Solve $\sum_{k=0}^{\infty}\frac{1}{1-16k^2}$

The reason that the approach in the OP is flawed is that the Fourier series for $\sin(x)$ for $x\in [0,\pi/2]$ is discontinuous at the end points. This is Gibb's Phenomenon.

In fact, we have

$$\sin(x)= \frac2\pi +\frac4\pi\sum_{n=1}^\infty \frac{\cos(4nx)}{1-16n^2}+\frac{16}{\pi}\sum_{n=1}^\infty\frac{n\sin(4nx)}{1-16n^2}$$

for $x\in (0,\pi/2)$ pointwise, but the convergence is $L^2[0,\pi/2]$. We do not have pointwise convergence at the end points. This is not surprising given $\sin(0)=0\ne \sin(\pi/2)=1$.

And since $\sin(0)=0$ and $\sin(\pi/2)=1$ we have

$$\frac{1+0}{2}=\frac2\pi +\frac4\pi\sum_{n=1}^\infty \frac{1}{1-16n^2} \tag 1$$

Solving $(1)$ the series of interest yields

$$\sum_{n=0}^\infty \frac{1}{1-16n^2} =1+\frac\pi4\left(\frac{1}{2}-\frac{2}{\pi}\right)=\frac{4+\pi}{8}$$

as expected!


First lets tidy the sum up a little \begin{eqnarray*} \sum_{k=0}^{\infty} \frac{1}{1-16k^2}=1-\sum_{k=1}^{\infty} \frac{1}{16k^2-1} \end{eqnarray*} Now partial fractions gives \begin{eqnarray*} \sum_{k=1}^{\infty} \frac{1}{16k^2-1}= \sum_{k=1}^{\infty} \left( \frac{1/2}{4k-1}-\frac{1/2}{4k+1} \right) \end{eqnarray*} Now use $\frac{1}{i}= \int_0^1 x^{i-1} dx $. We have \begin{eqnarray*} \sum_{k=1}^{\infty} \frac{1}{16k^2-1}= \frac{1}{2}\sum_{k=1}^{\infty}\int_0^1 \left( x^{4k-2}-x^{4k} \right) dx \end{eqnarray*} Now interchange the sum & the integral.... & perform the geometric sums \begin{eqnarray*} \sum_{k=1}^{\infty} \frac{1}{16k^2-1}=\frac{1}{2} \int_0^1 \left( \frac{x^2-x^4}{1-x^4} \right) dx = \frac{1}{2}\int_0^1 \left( \frac{x^2}{1-x^2} \right) dx =\frac{1}{2}(1-\frac{\pi}{4}). \end{eqnarray*} Now putting it all back together ... we have $\color{red}{\frac{1}{2}+\frac{\pi}{8}}$.

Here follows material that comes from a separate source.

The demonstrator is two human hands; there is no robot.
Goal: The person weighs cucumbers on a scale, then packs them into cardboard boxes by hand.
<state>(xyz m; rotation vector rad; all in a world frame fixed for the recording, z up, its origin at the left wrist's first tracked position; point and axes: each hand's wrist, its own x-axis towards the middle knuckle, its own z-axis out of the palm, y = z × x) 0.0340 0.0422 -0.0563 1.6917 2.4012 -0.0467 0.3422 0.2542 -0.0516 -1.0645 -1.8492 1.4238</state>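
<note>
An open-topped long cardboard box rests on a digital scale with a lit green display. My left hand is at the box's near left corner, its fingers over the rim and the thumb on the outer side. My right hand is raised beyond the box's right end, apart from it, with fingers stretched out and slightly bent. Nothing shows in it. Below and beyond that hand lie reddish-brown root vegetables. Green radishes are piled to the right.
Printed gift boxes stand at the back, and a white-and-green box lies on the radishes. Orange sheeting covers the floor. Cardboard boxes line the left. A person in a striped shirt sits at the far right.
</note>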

Maybe it is interesting to see that this series can be easily calculated with the residue theorem. Observing that $$S=\sum_{n\geq0}\frac{1}{1-16n^{2}}=\frac{1}{2}\sum_{n\in\mathbb{Z}}\frac{1}{1-16n^{2}}+\frac{1}{2}$$ and using $$\sum_{n\in\mathbb{Z}}f\left(n\right)=-\sum\left\{ \textrm{Res}\left(\pi\cot\left(\pi z\right)f\left(z\right)\right)\textrm{ at }f\left(z\right)\textrm{'s poles}\right\} $$ and observing that we have poles at $z=\pm\frac{1}{4}$ we get $$S=\color{red}{\frac{\pi}{8}+\frac{1}{2}}$$ as wanted.